> [Aim of the exercise]: Your answer is the listing, printed exactly as given.

> [Recorded data]:
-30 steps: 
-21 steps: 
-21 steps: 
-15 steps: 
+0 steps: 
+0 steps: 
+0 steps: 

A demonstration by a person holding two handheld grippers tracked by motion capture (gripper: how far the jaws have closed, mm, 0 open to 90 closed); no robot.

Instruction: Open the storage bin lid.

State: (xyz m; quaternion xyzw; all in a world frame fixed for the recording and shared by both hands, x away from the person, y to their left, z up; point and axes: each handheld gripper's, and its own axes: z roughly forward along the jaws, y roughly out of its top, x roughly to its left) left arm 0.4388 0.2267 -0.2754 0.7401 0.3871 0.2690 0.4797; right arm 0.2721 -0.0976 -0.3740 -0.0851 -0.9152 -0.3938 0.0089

> [Task solution]:
-30 steps: 
-21 steps: 
-21 steps: 
-15 steps: 
+0 steps: 
+0 steps: 
+0 steps: 

A demonstration by a person holding two handheld grippers tracked by motion capture (gripper: how far the jaws have closed, mm, 0 open to 90 closed); no robot.

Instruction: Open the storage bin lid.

State: (xyz m; quaternion xyzw; all in a world frame fixed for the recording and shared by both hands, x away from the person, y to their left, z up; point and axes: each handheld gripper's, and its own axes: z roughly forward along the jaws, y roughly out of its top, x roughly to its left) left arm 0.4388 0.2267 -0.2754 0.7401 0.3871 0.2690 0.4797; right arm 0.2721 -0.0976 -0.3740 -0.0851 -0.9152 -0.3938 0.0089

There is no more output for this exercise.